▶ [INSTRUCTIONS TO FOLLOW]: In the entries below, find every line holding the string "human" and collect it.

*** EXCERPTED RECORDS Section Begins ***

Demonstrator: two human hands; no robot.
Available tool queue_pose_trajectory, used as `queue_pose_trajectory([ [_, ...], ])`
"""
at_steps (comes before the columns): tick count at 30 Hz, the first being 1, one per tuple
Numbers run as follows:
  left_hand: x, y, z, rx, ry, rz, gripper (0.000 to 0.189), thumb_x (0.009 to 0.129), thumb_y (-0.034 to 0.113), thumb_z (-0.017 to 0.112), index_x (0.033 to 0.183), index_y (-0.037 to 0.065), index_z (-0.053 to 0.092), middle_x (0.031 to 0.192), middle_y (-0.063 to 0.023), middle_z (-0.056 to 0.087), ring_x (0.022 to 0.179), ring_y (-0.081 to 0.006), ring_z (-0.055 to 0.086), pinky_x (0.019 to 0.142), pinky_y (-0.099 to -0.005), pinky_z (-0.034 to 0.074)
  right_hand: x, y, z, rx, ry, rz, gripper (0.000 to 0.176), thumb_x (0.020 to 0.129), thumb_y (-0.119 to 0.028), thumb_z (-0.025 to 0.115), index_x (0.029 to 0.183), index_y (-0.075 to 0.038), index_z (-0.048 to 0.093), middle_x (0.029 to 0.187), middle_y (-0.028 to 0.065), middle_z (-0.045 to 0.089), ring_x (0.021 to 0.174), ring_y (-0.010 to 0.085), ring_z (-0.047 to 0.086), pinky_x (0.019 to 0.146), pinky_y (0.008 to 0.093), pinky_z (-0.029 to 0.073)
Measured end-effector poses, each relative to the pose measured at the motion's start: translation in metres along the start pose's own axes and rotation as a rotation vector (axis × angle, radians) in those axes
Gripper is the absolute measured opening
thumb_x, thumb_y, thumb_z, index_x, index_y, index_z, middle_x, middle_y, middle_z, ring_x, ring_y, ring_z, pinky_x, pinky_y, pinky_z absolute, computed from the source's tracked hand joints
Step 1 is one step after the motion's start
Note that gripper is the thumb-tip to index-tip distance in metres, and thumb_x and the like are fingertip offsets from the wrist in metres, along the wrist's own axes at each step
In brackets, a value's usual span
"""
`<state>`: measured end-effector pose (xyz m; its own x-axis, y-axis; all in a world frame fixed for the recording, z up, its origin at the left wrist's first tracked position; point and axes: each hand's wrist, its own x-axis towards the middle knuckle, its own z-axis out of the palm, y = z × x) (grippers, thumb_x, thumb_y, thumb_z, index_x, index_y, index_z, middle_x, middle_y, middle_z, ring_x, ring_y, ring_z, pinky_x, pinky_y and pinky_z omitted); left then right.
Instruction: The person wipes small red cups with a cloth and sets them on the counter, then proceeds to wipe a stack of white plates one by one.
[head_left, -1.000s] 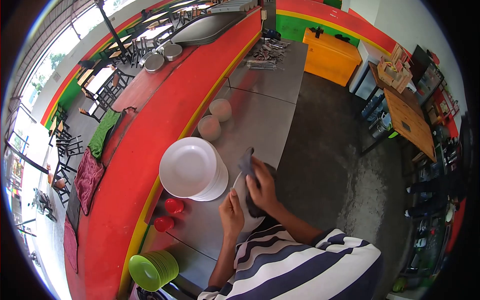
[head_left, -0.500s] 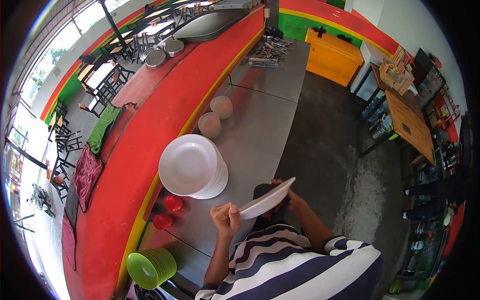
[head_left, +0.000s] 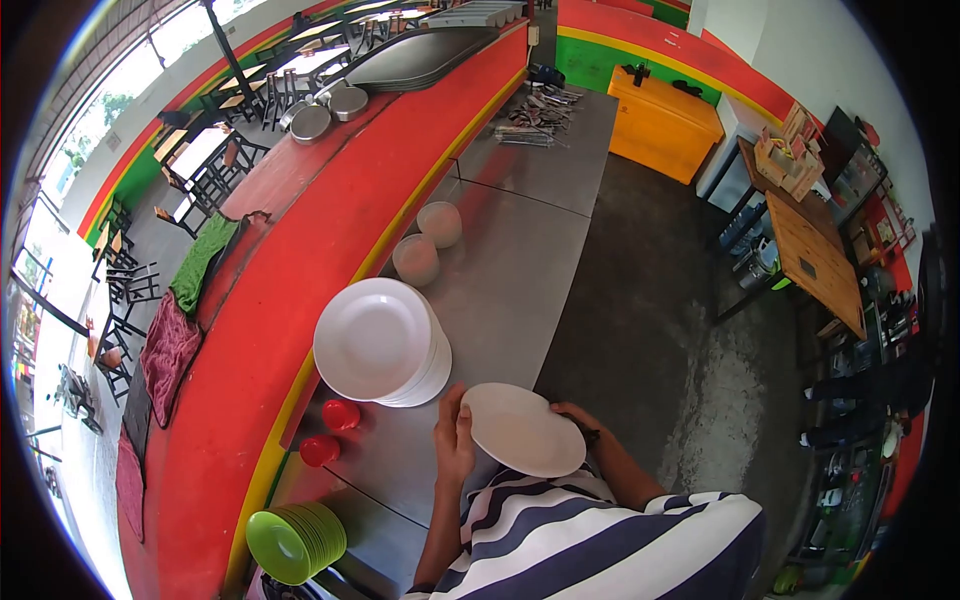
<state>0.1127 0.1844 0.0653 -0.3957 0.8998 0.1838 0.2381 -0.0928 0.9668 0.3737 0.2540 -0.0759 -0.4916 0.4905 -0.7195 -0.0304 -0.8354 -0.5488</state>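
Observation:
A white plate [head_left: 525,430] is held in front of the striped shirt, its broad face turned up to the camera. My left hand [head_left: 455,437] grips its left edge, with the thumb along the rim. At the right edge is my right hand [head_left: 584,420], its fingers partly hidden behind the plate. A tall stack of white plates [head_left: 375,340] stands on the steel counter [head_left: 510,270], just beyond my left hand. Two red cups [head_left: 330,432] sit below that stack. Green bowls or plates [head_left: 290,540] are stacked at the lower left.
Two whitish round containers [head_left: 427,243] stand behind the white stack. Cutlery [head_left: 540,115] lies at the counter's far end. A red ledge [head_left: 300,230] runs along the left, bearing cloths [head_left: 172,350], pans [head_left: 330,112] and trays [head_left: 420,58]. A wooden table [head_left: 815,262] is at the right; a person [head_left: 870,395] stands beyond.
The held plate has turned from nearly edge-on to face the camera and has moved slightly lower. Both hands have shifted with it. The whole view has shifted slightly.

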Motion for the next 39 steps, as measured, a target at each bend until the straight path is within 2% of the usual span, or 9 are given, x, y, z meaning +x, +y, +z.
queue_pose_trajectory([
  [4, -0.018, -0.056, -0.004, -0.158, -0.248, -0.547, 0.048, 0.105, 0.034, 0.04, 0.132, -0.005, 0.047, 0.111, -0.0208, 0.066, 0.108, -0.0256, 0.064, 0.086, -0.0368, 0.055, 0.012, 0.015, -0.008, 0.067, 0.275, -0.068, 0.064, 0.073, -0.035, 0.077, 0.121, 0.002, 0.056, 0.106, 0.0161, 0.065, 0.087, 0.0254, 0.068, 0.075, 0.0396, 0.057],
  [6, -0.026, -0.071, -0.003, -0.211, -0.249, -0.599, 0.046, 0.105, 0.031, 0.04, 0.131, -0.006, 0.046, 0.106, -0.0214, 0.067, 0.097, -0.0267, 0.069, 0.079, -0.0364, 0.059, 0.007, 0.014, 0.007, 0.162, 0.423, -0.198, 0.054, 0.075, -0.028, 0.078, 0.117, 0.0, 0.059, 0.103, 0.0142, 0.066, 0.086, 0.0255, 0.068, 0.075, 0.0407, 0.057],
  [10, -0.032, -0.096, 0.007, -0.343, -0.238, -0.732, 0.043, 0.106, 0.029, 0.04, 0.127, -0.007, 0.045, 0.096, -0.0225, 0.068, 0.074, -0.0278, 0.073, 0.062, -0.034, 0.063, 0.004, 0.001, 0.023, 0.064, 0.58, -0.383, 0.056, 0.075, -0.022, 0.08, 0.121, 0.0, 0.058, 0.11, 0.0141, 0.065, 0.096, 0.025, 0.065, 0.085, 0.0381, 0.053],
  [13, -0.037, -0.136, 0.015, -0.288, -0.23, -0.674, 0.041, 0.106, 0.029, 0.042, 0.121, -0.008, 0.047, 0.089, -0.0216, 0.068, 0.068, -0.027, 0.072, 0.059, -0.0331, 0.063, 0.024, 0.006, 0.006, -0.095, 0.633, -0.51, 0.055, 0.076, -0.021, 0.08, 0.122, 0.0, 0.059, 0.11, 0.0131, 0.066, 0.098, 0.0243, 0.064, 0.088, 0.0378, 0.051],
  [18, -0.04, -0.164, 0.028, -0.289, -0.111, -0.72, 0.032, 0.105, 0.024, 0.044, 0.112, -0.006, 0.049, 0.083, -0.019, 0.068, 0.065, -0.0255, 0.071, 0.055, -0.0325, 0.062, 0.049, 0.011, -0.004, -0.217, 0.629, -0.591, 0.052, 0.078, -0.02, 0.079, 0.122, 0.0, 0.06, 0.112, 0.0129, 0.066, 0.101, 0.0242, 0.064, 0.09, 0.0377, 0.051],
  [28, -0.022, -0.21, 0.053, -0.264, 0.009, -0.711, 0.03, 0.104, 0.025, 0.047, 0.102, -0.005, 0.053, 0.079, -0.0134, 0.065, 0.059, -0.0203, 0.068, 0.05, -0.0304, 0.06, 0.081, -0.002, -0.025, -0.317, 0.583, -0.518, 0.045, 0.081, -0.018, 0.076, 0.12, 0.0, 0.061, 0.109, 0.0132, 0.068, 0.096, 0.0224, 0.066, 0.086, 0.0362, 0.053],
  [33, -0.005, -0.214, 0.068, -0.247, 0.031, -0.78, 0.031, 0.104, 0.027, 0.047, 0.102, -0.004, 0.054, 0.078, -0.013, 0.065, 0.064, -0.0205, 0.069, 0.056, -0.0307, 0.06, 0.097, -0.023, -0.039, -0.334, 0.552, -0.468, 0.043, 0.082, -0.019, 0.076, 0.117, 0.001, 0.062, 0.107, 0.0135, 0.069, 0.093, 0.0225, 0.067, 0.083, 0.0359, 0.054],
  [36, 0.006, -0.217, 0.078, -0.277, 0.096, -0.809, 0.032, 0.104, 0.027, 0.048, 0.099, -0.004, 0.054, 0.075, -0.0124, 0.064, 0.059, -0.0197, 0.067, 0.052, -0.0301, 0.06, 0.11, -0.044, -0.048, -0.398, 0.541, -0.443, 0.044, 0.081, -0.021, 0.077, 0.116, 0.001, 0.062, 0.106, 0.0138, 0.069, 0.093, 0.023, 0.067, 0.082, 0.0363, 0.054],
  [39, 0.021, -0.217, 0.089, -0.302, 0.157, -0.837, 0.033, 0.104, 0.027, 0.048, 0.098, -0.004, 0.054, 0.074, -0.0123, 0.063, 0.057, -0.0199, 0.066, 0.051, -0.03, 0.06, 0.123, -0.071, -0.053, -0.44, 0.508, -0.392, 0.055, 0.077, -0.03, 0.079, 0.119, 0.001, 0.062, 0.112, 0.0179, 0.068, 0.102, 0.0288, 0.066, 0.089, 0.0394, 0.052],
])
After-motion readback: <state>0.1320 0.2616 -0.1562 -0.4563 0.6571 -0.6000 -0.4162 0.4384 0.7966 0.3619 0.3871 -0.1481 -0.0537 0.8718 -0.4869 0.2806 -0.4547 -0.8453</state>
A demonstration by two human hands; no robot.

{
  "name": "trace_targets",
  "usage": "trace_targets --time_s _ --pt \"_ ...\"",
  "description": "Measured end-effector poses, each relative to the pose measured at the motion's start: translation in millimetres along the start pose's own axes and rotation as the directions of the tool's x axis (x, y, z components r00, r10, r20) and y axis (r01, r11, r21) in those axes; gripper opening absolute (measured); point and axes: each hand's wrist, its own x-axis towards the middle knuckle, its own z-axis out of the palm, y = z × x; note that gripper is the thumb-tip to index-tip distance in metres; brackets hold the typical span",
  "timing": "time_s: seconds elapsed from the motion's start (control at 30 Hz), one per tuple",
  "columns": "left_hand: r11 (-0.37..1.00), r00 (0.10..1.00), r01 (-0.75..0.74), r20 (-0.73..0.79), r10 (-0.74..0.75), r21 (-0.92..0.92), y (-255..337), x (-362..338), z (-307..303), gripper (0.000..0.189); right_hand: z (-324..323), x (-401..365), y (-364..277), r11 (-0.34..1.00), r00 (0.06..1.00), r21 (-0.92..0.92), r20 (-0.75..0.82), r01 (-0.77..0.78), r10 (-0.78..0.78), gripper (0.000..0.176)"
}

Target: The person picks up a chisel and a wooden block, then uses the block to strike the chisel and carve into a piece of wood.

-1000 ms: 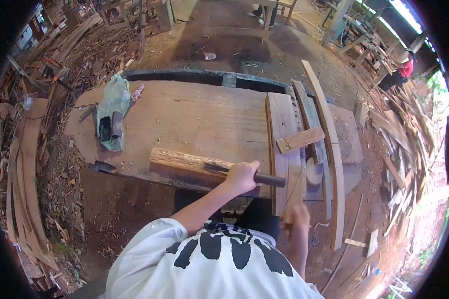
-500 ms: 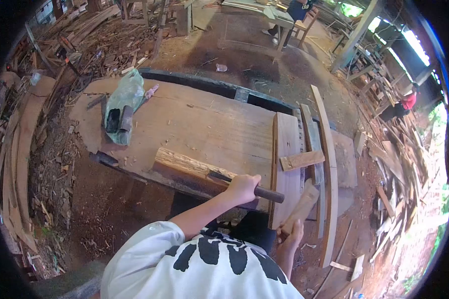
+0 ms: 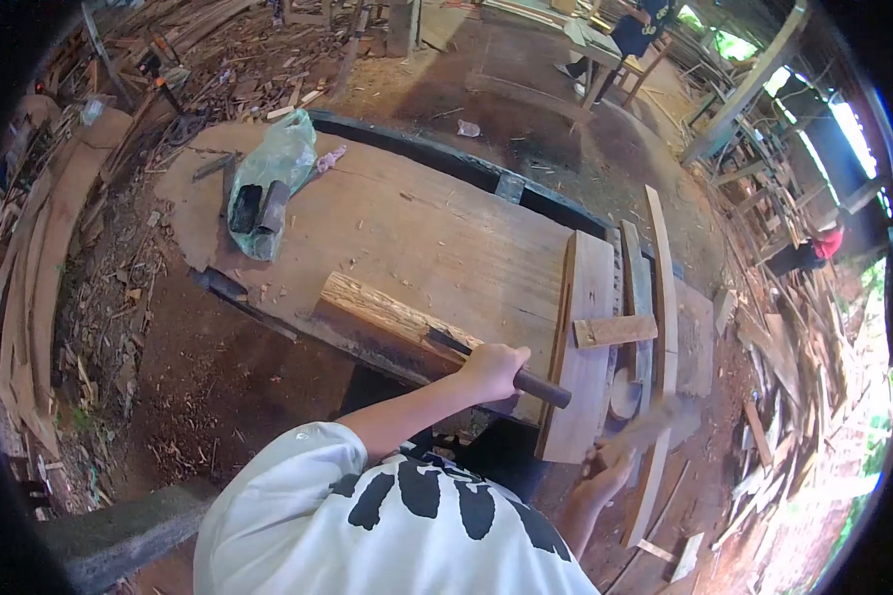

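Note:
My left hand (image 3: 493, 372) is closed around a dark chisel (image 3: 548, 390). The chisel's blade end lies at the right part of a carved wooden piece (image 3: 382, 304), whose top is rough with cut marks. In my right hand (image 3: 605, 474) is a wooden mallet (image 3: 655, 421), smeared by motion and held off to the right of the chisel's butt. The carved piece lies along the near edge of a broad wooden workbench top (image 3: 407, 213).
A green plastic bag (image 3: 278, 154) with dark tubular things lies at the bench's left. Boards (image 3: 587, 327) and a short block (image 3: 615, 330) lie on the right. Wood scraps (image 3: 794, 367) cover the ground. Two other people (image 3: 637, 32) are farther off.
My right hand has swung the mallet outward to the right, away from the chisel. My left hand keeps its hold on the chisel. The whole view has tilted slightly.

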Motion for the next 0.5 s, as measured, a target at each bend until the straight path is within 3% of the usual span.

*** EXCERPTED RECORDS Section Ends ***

▶ [PROBLEM SOLUTION]:
Demonstrator: two human hands; no robot.
A demonstration by two human hands; no robot.

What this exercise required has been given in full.